Two lines mark the range in the entries below: the one holding "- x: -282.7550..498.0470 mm" and the one holding "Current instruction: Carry". Set down those two and all lines between them, exactly.

━━━ Source material ━━━

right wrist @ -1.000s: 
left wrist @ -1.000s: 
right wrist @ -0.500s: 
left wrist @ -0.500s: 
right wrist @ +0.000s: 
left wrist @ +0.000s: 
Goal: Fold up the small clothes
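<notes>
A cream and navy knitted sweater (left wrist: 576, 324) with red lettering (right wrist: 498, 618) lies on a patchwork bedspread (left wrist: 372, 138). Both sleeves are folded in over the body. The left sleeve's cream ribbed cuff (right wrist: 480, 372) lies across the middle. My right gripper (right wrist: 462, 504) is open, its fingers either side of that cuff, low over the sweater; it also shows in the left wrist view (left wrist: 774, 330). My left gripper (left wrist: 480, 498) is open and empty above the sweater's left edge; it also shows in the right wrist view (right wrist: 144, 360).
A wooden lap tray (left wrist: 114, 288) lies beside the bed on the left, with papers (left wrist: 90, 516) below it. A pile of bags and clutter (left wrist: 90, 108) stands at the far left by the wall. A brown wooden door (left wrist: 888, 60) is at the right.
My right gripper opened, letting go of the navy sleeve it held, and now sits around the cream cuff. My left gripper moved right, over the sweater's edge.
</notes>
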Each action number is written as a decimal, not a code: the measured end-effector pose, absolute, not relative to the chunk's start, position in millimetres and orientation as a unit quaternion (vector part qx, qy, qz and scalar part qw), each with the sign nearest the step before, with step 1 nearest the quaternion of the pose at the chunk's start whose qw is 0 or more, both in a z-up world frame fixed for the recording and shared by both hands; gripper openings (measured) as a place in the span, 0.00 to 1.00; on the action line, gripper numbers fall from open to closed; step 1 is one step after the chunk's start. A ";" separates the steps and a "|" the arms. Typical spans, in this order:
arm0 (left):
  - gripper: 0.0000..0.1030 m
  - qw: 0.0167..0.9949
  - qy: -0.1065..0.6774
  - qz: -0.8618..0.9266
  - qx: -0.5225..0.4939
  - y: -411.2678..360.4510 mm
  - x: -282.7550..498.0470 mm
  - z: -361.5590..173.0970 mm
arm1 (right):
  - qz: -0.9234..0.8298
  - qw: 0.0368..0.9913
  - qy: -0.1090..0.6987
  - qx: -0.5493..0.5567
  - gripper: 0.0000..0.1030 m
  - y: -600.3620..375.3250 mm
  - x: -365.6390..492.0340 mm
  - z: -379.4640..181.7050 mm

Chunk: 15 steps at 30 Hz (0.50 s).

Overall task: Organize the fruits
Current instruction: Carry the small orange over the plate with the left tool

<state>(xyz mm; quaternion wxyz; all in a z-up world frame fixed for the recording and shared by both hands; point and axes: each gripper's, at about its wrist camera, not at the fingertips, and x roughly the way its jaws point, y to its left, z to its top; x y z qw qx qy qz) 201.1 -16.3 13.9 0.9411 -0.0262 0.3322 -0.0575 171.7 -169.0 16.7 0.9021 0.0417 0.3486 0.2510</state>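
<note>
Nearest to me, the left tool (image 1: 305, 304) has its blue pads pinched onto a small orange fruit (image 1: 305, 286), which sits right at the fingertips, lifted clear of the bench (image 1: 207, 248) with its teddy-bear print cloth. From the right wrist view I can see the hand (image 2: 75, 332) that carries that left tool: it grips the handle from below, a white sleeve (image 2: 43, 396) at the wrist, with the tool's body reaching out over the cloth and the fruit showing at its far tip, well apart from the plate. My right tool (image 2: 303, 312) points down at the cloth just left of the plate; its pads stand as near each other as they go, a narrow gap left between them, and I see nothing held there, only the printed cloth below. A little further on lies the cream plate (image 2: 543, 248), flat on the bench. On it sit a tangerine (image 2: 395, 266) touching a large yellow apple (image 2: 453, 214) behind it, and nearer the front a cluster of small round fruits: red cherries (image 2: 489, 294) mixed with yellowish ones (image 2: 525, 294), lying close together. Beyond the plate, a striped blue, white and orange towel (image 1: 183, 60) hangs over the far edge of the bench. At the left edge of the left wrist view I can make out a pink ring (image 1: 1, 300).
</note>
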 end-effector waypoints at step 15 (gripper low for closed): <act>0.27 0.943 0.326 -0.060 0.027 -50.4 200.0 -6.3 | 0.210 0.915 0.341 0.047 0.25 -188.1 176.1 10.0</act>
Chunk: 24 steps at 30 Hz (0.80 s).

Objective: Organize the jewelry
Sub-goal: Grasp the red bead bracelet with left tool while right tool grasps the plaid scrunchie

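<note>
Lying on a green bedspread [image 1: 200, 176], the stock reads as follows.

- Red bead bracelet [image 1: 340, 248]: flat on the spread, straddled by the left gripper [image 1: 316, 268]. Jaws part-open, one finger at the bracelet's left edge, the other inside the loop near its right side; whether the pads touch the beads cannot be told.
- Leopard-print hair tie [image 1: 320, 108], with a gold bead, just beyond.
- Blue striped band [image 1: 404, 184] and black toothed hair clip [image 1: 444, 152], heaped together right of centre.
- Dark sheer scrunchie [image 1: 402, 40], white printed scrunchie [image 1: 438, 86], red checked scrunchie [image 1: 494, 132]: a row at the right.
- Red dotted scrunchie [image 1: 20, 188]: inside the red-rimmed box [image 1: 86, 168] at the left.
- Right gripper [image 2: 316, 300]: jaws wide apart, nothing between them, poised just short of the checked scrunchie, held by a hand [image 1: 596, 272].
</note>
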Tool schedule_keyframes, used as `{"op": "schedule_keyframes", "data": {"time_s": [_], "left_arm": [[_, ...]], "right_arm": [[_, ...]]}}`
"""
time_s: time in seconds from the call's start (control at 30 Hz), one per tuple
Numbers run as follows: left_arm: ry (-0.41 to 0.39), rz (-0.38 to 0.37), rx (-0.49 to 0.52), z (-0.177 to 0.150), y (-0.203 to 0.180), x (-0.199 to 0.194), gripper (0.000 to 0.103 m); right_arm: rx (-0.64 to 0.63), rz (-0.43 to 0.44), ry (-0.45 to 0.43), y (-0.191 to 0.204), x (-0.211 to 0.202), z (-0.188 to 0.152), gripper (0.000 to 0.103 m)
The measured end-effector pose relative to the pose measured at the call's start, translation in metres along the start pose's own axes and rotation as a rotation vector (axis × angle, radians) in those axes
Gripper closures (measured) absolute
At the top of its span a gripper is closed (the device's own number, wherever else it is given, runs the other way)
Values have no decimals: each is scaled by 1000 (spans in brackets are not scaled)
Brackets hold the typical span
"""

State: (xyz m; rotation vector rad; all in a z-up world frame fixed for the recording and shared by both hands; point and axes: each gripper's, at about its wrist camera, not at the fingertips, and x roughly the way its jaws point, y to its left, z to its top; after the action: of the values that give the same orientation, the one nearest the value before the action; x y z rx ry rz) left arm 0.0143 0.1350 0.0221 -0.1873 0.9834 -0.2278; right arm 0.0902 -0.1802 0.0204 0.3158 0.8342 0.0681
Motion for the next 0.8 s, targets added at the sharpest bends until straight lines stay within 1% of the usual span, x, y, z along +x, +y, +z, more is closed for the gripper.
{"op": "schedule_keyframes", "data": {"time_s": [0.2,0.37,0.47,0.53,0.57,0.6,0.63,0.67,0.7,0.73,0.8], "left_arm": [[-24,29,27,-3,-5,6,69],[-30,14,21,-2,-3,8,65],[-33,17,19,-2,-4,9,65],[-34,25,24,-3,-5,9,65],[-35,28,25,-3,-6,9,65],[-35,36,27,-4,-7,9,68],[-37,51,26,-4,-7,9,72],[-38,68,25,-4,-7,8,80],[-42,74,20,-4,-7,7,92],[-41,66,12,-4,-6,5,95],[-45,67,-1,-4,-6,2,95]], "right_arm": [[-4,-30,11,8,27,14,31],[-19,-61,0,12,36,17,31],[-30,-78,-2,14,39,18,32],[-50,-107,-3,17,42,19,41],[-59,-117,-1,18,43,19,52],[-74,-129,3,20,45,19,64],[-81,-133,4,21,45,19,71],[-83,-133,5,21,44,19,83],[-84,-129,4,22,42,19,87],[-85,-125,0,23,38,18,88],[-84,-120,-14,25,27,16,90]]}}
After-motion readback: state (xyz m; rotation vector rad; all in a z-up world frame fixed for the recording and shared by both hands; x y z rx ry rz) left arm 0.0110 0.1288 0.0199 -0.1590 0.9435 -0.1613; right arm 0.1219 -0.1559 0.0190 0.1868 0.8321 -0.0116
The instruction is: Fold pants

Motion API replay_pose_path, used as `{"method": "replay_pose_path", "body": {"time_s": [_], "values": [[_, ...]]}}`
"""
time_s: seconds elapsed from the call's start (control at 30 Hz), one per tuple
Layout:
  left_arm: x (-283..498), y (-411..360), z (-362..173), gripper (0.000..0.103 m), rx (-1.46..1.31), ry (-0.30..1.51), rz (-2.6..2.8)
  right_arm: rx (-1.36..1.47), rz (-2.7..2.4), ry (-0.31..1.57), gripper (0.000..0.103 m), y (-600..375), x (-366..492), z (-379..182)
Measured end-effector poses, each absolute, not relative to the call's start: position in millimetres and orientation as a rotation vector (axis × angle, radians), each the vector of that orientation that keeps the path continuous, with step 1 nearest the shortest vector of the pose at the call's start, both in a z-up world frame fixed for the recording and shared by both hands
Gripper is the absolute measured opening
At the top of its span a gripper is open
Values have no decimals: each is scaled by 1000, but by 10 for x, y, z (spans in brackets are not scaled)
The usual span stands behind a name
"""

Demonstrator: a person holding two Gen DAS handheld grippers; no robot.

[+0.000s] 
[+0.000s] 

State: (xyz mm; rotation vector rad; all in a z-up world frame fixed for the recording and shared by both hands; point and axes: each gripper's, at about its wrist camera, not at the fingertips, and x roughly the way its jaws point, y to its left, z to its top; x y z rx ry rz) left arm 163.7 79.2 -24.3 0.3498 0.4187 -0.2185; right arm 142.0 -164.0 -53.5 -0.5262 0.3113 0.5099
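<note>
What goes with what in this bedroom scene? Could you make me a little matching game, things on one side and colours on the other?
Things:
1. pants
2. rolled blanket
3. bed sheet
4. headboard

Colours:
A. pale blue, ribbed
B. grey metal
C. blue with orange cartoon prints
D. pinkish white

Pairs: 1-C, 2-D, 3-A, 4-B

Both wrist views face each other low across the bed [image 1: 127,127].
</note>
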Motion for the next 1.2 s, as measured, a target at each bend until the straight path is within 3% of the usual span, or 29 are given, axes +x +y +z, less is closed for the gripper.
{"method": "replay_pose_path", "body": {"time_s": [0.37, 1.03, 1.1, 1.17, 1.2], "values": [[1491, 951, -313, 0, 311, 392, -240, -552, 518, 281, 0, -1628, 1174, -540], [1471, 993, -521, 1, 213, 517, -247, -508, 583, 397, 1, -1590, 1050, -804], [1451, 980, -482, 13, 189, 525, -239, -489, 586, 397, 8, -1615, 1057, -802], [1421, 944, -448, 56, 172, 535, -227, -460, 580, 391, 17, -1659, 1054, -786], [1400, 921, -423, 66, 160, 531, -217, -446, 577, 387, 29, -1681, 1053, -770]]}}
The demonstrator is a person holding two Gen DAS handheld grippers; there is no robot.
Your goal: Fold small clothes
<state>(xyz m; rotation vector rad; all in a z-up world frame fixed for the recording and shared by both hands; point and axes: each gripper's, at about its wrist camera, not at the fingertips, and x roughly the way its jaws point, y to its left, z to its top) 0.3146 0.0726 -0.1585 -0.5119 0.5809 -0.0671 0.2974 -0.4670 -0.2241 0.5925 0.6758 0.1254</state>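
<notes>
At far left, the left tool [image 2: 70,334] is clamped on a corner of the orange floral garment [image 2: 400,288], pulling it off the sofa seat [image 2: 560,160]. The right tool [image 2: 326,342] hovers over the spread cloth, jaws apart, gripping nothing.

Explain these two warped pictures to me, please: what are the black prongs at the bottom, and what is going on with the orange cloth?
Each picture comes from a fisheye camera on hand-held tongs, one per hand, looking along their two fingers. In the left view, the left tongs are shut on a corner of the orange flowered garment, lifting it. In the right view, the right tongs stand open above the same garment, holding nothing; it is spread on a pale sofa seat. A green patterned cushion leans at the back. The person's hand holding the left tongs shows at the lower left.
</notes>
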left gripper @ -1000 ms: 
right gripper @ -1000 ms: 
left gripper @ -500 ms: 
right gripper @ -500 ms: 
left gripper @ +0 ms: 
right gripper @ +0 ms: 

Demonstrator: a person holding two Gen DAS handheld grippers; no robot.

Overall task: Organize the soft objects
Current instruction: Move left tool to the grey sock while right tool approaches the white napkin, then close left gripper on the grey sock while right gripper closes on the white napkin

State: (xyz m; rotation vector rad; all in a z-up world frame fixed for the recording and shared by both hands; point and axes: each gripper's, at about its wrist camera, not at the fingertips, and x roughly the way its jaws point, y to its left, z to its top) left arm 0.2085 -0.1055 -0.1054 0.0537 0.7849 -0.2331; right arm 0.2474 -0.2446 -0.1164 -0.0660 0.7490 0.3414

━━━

The completed task:
  - x: -282.7550..498.0470 mm
  - z: -361.5590..173.0970 mm
arm1 (right):
  - qz: -0.9234..0.8298
  - qw: 0.0368..0.9913
  - qy: -0.1090..0.6987
  - qx: -0.5493..0.5567
  - gripper: 0.0000..0.1030 m
  - y: -600.3620..375.3250 mm
  - x: -365.6390..492.0340 mm
  - z: -379.4640..181.7050 mm

Chunk: 15 steps at 30 Hz (0.50 s).

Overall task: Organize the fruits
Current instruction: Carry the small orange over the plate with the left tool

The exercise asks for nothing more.